Be Vang, the principal at Harding Senior High in St. Paul, says her school operates one of the largest IB programs in the St. Paul Public Schools district. Last year, it had more than 300 students registered to take IB exams. So the cancellation of all exams this spring came as a blow to her entire school community.
“It kind of devastated our teachers and our students, because they were looking forward to it,” she said, adding they’d spent months building excitement around this milestone. “With that said, I think that we all understand that with the pandemic things are going to have to be different, and [it’s about] putting safety first.”
Because the end-of-year exams hold so much significance, she and her staff have decided to still have students take old exams so they’ll have an opportunity to, unofficially, “show what your year, or two years, of learning looks like.”
Even though the IB final exams have been canceled, students may still earn IB diplomas and certificates. As posted on the IB website, students will receive a grade for each registered subject “using a calculation that takes into account their coursework marks and their predicted grade, as submitted to the IB by their school.”
Ashley Brown, IB coordinator at Champlin Park High School in the Anoka-Hennepin school district, says that means teachers will continue to deliver internal assessments this spring. And the “predicted grade” component, she explained, has always been something that teachers have submitted — although it tends to hold more weight in other countries. It’s also just one of multiple measures used in awarding IB diplomas and certificates.
“In the U.S., what I always tell my teachers is the predicted grade is kind of a way for us to see if what our kids are capable of, and what we think they’re capable of, are matching up,” she said, adding it also serves as a back-up input in case, for example, a paper gets lost in the mail on its way to IB officials for review.

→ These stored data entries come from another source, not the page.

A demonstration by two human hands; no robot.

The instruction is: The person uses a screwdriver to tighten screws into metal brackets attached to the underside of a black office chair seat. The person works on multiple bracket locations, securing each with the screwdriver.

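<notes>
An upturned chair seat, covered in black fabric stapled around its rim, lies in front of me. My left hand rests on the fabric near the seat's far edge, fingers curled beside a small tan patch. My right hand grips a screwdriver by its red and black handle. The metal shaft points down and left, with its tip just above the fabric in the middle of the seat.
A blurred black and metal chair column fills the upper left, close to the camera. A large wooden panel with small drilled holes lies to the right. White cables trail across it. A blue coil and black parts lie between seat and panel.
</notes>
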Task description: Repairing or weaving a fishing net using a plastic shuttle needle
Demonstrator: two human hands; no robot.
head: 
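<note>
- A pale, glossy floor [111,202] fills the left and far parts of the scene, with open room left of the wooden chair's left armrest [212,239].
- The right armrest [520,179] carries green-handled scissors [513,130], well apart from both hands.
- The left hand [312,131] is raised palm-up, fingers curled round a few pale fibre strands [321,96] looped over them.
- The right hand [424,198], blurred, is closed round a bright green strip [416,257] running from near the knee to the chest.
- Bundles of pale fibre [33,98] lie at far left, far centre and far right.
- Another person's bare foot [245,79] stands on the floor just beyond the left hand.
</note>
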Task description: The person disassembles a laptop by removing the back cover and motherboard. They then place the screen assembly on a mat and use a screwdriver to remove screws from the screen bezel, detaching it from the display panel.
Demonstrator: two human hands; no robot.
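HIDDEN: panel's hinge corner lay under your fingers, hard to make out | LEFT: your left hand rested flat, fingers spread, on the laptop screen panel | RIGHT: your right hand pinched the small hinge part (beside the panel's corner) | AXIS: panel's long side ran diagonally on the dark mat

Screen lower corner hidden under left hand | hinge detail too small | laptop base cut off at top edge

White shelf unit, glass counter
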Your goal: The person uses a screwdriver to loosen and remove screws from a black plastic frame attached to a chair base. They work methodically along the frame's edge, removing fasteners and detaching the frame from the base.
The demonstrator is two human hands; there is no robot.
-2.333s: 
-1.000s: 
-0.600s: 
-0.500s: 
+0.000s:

For many Minnesota students at this point, the exam-free pathway to an IB diploma remains less clear.
All of these changes have left Piper Gallivan, 18, a senior at Highland Park Senior High in St. Paul, feeling worried that she may not fare as well if the internal assessments that she completed earlier this year — generally large research paper assignments, that only account for about 20 percent of the class grade — end up playing a more predominant role in her final assessment.
“I thought: ‘Oh, my test will make up for my internal assessment,’” she said. “Now, if they’re basing it off of that, I don’t think I have as good of a chance of doing well.”
Lee shares the same concern, noting “it’s not that we didn’t do our best,” on those large assignments, but had they known they’d be weighted differently in the end, students may have put in even more effort.
She’s also feeling a bit robbed of the opportunity to cash in on all of the test format prep she and her peers have invested in mastering — a commitment that included taking an essay test, a content test and completing exam papers in classes throughout the year, all to prepare for success this spring. “Really everything in the curriculum is preparing you for the test,” she said.
While disappointed that the culminating exams aren’t happening, Lee has found a silver lining in it all.
“I still liked the format we use for testing in class,” she said. “It helped me understand more of the content and actually remember the content, rather than just remember it for the test and forget about it — because I knew that content would show up in May, again, on the test.”